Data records
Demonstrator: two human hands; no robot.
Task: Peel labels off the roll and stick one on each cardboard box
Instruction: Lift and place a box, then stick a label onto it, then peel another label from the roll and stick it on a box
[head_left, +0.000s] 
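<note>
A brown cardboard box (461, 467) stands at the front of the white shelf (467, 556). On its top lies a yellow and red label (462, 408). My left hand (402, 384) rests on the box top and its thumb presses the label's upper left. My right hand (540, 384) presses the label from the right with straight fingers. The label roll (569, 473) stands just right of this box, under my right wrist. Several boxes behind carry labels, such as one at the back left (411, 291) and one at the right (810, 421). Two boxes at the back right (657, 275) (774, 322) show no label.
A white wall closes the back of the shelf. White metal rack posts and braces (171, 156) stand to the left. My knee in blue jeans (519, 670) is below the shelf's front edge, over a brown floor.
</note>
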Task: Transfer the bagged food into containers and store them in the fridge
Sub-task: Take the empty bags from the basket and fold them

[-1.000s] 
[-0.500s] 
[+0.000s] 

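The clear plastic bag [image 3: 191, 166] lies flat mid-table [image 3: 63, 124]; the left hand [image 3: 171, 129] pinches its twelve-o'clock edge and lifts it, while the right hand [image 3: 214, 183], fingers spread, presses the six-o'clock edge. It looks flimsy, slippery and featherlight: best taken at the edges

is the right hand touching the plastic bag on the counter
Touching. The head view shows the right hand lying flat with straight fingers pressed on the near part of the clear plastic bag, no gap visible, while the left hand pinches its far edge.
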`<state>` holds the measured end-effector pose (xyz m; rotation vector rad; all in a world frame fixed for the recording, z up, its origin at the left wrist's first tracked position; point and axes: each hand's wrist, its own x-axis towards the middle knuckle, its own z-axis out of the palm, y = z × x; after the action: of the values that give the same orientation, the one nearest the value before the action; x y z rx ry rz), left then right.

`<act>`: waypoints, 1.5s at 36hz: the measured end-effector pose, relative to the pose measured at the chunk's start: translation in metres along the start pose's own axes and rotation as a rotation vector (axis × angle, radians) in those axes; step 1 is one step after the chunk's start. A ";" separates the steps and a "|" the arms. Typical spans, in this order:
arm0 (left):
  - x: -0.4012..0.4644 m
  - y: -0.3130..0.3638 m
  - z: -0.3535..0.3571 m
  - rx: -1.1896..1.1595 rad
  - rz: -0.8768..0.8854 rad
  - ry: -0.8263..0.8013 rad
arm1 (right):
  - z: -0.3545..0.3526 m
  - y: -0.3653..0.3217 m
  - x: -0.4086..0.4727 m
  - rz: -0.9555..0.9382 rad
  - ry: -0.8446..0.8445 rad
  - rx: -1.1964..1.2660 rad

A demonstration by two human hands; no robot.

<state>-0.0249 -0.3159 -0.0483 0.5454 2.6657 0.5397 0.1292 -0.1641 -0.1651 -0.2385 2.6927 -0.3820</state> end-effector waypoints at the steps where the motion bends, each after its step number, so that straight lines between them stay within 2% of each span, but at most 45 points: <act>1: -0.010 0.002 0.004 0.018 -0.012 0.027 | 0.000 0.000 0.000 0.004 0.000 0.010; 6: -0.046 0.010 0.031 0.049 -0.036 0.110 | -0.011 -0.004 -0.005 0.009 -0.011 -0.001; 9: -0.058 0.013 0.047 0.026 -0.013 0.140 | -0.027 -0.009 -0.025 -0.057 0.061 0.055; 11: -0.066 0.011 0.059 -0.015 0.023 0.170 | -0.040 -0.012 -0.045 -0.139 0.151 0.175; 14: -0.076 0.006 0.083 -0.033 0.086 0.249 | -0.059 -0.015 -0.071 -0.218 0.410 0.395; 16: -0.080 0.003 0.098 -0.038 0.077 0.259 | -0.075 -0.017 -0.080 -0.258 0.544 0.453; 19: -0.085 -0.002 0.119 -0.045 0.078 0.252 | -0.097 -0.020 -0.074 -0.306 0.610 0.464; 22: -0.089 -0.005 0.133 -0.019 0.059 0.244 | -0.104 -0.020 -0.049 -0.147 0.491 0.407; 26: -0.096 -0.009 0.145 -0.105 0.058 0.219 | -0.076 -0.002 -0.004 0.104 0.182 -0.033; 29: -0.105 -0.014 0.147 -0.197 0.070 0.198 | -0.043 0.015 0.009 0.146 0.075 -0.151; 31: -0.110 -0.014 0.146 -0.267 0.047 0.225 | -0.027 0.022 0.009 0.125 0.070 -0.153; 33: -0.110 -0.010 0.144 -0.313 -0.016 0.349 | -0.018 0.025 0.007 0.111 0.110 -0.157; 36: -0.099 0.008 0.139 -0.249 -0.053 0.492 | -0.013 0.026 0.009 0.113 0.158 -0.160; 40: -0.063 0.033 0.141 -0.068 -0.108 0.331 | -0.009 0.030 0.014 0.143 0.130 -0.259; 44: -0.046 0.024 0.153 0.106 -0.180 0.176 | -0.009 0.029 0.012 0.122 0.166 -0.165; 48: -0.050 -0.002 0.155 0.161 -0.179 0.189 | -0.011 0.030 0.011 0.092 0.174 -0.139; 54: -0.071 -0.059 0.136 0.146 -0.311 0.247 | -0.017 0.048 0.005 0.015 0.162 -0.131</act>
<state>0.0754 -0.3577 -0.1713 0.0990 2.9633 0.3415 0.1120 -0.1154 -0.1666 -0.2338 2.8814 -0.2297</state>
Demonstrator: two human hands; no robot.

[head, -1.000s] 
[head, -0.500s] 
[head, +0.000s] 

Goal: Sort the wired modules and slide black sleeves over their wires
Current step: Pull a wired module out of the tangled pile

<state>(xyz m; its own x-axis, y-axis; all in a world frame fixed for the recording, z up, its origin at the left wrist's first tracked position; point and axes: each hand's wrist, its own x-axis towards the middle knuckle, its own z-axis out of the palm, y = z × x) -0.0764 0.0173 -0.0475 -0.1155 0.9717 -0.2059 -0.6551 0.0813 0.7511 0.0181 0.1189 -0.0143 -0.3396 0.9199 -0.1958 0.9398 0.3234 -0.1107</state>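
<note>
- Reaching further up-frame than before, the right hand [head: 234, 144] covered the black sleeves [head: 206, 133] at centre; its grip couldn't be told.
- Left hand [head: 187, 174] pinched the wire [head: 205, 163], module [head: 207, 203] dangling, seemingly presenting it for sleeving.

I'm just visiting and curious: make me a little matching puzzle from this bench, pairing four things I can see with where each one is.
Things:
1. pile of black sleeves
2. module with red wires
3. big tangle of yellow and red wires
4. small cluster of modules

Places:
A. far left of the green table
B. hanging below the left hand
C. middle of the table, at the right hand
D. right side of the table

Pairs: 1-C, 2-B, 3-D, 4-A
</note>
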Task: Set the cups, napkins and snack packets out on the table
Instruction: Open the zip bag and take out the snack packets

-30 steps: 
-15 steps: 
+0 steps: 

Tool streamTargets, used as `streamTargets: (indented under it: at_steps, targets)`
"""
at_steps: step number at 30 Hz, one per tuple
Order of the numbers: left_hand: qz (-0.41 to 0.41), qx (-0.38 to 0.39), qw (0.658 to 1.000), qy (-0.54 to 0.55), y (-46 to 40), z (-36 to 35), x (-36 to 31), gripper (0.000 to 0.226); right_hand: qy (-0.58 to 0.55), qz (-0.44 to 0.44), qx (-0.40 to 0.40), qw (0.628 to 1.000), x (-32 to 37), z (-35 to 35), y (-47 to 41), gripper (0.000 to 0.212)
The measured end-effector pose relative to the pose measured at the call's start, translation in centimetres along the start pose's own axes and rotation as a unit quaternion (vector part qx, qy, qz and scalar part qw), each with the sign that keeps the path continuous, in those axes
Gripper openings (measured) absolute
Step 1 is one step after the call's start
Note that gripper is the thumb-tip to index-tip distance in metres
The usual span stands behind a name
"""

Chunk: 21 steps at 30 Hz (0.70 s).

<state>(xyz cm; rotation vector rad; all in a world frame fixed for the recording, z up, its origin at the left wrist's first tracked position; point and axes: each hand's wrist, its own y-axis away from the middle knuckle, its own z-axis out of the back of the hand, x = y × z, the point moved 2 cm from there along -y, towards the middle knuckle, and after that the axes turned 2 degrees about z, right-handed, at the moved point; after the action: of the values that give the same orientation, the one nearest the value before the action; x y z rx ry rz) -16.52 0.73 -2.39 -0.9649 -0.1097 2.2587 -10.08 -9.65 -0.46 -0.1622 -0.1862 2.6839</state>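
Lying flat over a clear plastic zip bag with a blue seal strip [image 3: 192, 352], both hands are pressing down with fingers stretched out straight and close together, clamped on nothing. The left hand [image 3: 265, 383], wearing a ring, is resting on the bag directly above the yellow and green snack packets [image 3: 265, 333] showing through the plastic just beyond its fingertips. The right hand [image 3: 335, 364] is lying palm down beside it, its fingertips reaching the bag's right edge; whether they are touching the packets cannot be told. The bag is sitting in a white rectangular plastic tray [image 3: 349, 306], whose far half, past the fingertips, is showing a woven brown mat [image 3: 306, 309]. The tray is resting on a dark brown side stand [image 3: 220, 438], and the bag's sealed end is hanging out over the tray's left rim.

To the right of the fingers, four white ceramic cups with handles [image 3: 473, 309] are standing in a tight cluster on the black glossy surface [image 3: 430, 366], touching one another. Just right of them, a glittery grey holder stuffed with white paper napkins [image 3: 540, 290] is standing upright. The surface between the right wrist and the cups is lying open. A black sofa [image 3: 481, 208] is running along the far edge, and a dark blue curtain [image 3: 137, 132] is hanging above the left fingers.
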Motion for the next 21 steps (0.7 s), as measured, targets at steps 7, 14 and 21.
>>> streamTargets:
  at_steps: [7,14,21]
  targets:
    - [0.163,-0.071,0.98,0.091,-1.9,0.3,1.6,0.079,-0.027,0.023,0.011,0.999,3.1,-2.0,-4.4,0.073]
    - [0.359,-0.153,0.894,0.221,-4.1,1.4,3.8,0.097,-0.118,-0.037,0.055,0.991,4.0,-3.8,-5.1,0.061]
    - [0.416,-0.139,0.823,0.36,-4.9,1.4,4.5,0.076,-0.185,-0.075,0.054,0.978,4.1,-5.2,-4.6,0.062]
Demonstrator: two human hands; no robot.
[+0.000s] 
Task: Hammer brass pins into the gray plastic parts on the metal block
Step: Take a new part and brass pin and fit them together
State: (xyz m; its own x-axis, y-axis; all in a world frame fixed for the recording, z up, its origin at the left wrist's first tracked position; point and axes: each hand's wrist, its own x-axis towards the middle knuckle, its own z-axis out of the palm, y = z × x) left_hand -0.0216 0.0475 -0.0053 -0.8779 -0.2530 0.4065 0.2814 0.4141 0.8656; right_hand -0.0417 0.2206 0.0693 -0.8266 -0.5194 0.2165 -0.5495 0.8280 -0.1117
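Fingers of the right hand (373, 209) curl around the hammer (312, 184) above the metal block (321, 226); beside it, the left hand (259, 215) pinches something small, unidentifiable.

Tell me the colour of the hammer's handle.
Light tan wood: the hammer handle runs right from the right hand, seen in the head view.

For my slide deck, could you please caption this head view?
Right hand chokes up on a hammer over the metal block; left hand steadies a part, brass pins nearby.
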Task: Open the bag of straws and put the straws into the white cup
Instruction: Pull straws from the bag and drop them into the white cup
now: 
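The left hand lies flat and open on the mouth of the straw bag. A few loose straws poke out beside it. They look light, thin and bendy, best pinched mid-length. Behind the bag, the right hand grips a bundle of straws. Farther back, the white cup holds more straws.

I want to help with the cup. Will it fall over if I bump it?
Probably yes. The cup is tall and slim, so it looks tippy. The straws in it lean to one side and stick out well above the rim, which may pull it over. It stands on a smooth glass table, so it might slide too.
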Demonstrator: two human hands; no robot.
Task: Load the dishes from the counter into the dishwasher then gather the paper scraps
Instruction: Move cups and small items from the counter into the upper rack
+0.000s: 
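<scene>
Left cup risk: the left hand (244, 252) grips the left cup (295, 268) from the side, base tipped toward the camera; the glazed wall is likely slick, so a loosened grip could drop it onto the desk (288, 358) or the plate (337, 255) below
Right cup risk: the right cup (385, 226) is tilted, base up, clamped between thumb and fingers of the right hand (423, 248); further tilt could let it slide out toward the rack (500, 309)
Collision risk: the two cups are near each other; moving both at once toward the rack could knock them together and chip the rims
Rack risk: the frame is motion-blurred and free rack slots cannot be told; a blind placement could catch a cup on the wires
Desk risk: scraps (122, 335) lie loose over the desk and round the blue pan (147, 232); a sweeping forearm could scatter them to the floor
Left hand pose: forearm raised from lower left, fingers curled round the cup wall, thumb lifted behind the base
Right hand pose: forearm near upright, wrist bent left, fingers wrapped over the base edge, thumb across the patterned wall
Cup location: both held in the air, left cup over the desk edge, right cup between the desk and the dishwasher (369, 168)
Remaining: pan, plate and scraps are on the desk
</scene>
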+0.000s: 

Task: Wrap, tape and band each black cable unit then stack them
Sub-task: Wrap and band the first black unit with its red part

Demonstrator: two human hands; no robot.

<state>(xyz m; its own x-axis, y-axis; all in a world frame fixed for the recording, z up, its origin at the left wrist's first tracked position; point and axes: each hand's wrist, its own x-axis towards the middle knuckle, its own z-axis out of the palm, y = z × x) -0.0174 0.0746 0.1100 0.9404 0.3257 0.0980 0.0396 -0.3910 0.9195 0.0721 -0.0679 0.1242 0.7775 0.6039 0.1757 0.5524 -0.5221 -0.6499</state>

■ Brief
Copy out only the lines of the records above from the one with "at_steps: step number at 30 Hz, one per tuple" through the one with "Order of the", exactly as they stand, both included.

■ Response to the task
at_steps: step number at 30 Hz, one per tuple
Order of the numbers: left_hand: qz (-0.41 to 0.41), qx (-0.38 to 0.39), qw (0.658 to 1.000), qy (-0.54 to 0.55), y (-46 to 40), z (-36 to 35), x (-36 to 31), gripper (0.000 to 0.226); right_hand: qy (-0.58 to 0.55), qz (-0.44 to 0.44), qx (-0.40 to 0.40), qw (0.628 to 1.000), x (-32 to 37), z (-35 to 35), y (-47 to 41), gripper (0.000 to 0.212)

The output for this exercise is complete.